During the spring, Virginia Tech was forced to make a first round of cuts, eliminating $9.2 million per year during the 1990-92 biennium, or 5 percent. When revised forecasts were issued later, the university was then faced with a total budget reduction of $46.7 million, or more than 10 percent, over the two-year period.

As a result of the first round of cuts, the university eliminated 274 vacant positions, including 131 faculty positions, 131 classified positions, and 12 graduate teaching positions. The second round of cuts required the elimination of approximately 150 positions, including 75 layoffs.

University officials had hoped that the second round of cuts would be less severe. During the first round of budget cuts, higher education, which accounts for 16 percent of the state budget, was the target for 42 percent of the budget reductions.

"These reductions are especially severe because of the essentially flat operating budgets given to higher education throughout the 1980s," explained university President James D. McComas. "We are operating the university with 1980 dollars while a decade of inflation has eroded our buying power."

Funding for faculty salaries and equipment has increased in recent years, enabling the university to maintain its reputation and attract quality personnel. "But while we are gratified that salary increases have allowed us to remain competitive nationally, these latest reductions will certainly have a serious impact on our effectiveness," McComas added.

The reductions have affected all aspects of university life -- classroom instruction, research, and public-service activities. Some classes have more than tripled in size. For example, seven sections of freshman mathematics classes were replaced by two sections; 13 sections of calculus classes were replaced with four sections.

The university is even considering limiting enrollment during 1991-92. During 1990-91, the university is, in effect, absorbing an additional 2,000 students, based on personnel reductions.

Graduate programs, the heart of a research university, have been especially hard hit. In fact, the number of entering doctoral students is down 33 percent because of cuts in graduate stipends. In the R.B. Pamplin College of Business, three departments were unable to enroll any doctoral students because of insufficient funds.

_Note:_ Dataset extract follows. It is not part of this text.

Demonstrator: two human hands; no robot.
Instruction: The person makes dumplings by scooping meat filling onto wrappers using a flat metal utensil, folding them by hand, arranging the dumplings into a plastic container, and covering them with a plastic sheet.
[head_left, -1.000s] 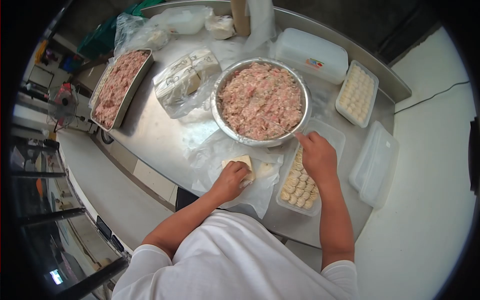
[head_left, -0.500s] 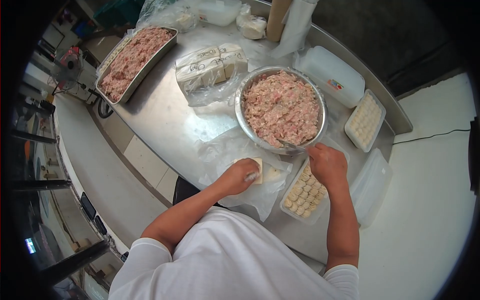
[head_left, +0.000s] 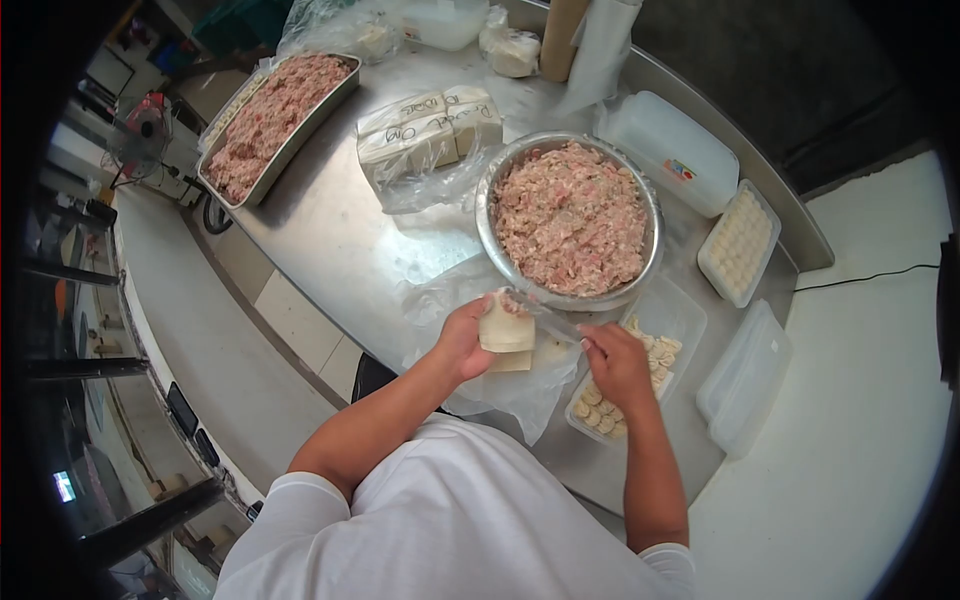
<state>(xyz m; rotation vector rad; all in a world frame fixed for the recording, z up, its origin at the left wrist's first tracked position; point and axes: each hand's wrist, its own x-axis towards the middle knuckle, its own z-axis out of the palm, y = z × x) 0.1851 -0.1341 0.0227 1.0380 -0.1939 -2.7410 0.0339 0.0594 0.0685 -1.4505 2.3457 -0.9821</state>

Fewer graduate students means less support for research faculty, thereby impinging on the university's ability to attract new research programs. This comes at a time when Virginia Tech is still emerging as a leading national research university.

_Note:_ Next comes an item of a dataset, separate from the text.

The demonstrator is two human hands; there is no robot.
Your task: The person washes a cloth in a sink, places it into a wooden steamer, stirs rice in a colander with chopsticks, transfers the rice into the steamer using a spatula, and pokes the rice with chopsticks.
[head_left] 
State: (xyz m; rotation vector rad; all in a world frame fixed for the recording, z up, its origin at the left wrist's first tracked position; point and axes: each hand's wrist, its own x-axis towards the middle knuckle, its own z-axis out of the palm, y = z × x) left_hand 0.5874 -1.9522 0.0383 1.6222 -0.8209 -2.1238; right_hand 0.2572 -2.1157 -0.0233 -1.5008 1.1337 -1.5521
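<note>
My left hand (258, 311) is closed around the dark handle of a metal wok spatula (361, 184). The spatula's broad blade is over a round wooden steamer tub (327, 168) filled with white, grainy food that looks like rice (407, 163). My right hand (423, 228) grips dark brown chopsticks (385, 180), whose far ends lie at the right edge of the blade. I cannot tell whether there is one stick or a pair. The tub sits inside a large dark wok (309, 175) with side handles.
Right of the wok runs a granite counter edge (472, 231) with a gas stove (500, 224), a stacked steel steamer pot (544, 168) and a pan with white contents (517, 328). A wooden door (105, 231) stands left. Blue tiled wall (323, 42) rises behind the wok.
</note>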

In addition, the university has lost $27.7 million in lottery funds that were earmarked for capital improvement projects, including funding for an architecture/engineering building and Veterinary Medicine Phase IV.

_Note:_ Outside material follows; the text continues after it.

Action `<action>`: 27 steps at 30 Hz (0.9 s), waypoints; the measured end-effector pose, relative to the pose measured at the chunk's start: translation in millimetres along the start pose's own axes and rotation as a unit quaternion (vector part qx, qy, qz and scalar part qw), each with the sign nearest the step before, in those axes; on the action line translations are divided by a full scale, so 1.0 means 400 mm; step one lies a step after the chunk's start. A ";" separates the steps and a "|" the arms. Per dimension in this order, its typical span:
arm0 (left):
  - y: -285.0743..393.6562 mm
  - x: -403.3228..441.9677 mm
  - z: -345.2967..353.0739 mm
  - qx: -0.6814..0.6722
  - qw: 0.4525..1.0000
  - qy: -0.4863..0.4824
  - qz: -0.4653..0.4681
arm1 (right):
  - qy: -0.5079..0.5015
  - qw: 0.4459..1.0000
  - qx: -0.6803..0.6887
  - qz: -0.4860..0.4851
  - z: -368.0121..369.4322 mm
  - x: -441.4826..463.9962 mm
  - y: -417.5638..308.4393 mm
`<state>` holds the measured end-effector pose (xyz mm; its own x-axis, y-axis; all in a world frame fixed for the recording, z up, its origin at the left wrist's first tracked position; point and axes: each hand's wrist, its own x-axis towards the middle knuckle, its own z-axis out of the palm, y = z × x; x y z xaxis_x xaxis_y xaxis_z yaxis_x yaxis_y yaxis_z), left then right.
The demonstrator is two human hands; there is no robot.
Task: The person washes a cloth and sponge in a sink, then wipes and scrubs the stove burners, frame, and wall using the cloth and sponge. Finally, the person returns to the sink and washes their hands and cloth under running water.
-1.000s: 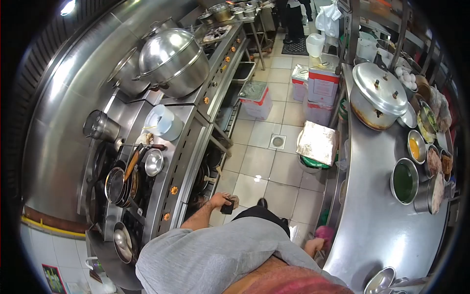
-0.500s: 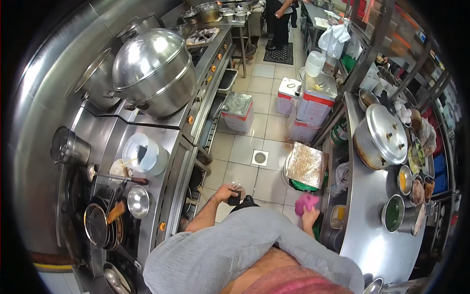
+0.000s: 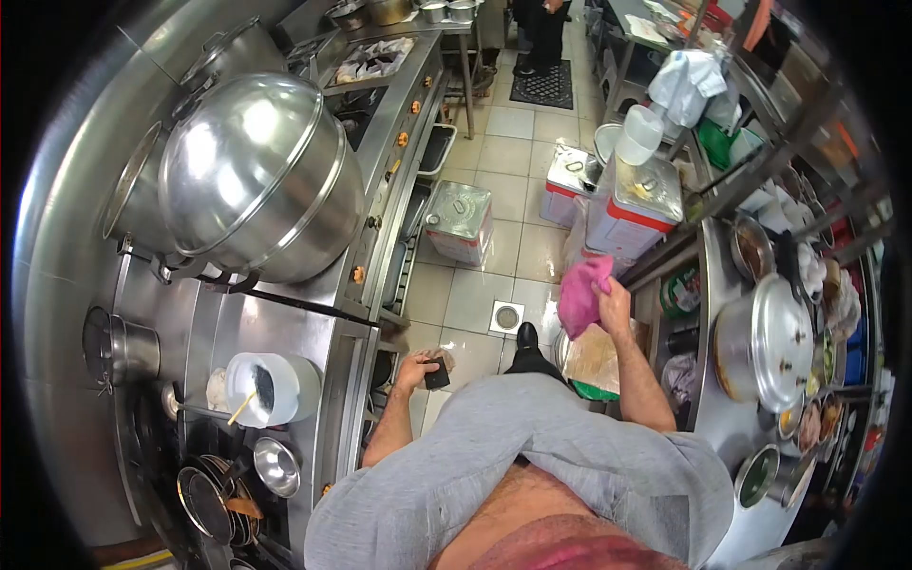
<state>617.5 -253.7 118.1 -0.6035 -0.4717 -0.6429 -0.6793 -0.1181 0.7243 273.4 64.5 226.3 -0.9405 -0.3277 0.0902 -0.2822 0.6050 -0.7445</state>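
Observation:
My left hand (image 3: 414, 370) is closed around a small dark object (image 3: 437, 373), with something crumpled and brownish beside it, too small to make out. It is low at the left, near the stove front. My right hand (image 3: 613, 298) grips a pink cloth (image 3: 580, 297), which hangs bunched from the fingers above a foil-like board (image 3: 594, 356). That board lies over a container with green showing at its edge. Ahead of my shoe is a floor drain (image 3: 507, 317).
A large steamer pot (image 3: 256, 180) and a white tub (image 3: 271, 389) stand on the left range. Metal tins (image 3: 460, 223) are on the floor. A lidded pot (image 3: 765, 342) sits on the right counter (image 3: 731, 503). Another person (image 3: 543, 38) stands at the far end.
My right hand has come up and forward with the pink cloth. My left hand still holds the dark object. The view has moved forward along the aisle.

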 end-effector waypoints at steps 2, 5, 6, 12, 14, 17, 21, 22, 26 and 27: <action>0.042 -0.006 -0.001 -0.040 0.999 0.003 -0.022 | -0.039 0.997 -0.018 0.065 -0.005 0.124 -0.051; 0.174 0.024 0.018 -0.086 0.995 0.043 -0.028 | 0.009 0.988 0.145 -0.045 0.050 0.295 -0.094; 0.208 0.028 0.028 -0.082 0.994 0.072 -0.028 | -0.033 0.983 0.179 -0.026 0.059 0.365 -0.113; 0.278 0.195 0.042 -0.064 0.990 0.129 0.004 | -0.174 0.955 0.241 0.023 0.102 0.663 -0.362; 0.325 0.238 0.037 -0.093 0.987 0.133 -0.017 | -0.223 0.922 0.315 0.037 0.158 0.747 -0.453; 0.353 0.300 0.021 -0.168 0.974 0.151 0.008 | -0.298 0.864 0.402 0.047 0.250 0.855 -0.599; 0.411 0.393 -0.018 -0.246 0.951 0.171 -0.077 | -0.382 0.828 0.411 0.019 0.367 0.997 -0.771; 0.426 0.410 -0.030 -0.311 0.937 0.151 -0.056 | -0.383 0.828 0.409 0.006 0.402 1.041 -0.813; 0.387 0.540 -0.058 -0.375 0.918 0.125 -0.038 | -0.433 0.805 0.405 0.017 0.525 1.184 -0.942; 0.346 0.590 -0.063 -0.366 0.922 0.129 0.003 | -0.466 0.792 0.392 0.030 0.558 1.224 -0.988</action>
<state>391.5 -403.2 73.0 -0.4223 -0.6549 -0.6267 -0.1557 -0.6287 0.7619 -33.4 -497.1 417.0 -0.2960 -0.9303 -0.2167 0.3064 0.1224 -0.9440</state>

The long-term impacts upon Virginia Tech are unclear. "Fundamentally, the university is sound. High quality students and faculty are attracted to Virginia Tech because of a strong reputation for academic excellence," commented Provost Fred Carlisle. "But, it's the extra touches that make a great university. Now, we must look at every program to assure that it meets the test of need, demand, and value."

Added Minnis Ridenour, executive vice president and chief business officer, "Unfortunately, there is a feeling in some political circles, both locally and at the state level, that the quality of higher education has not been adversely affected by the previous cuts and that there is some flexibility in our budget. That is a misconception we need to change."

Some believe that a statewide team effort by Virginia public colleges and universities is extremely important at this time. Added Ralph Byers, Virginia Tech's new director of governmental relations, "We must not only address the short-term budget crisis but also work to create a climate of support for higher education that will ensure responsive state funding over the long term."

Alumni of Virginia universities, working with a common purpose of maintaining excellence, can also be key factors in communicating the urgency of the on-going fiscal challenges.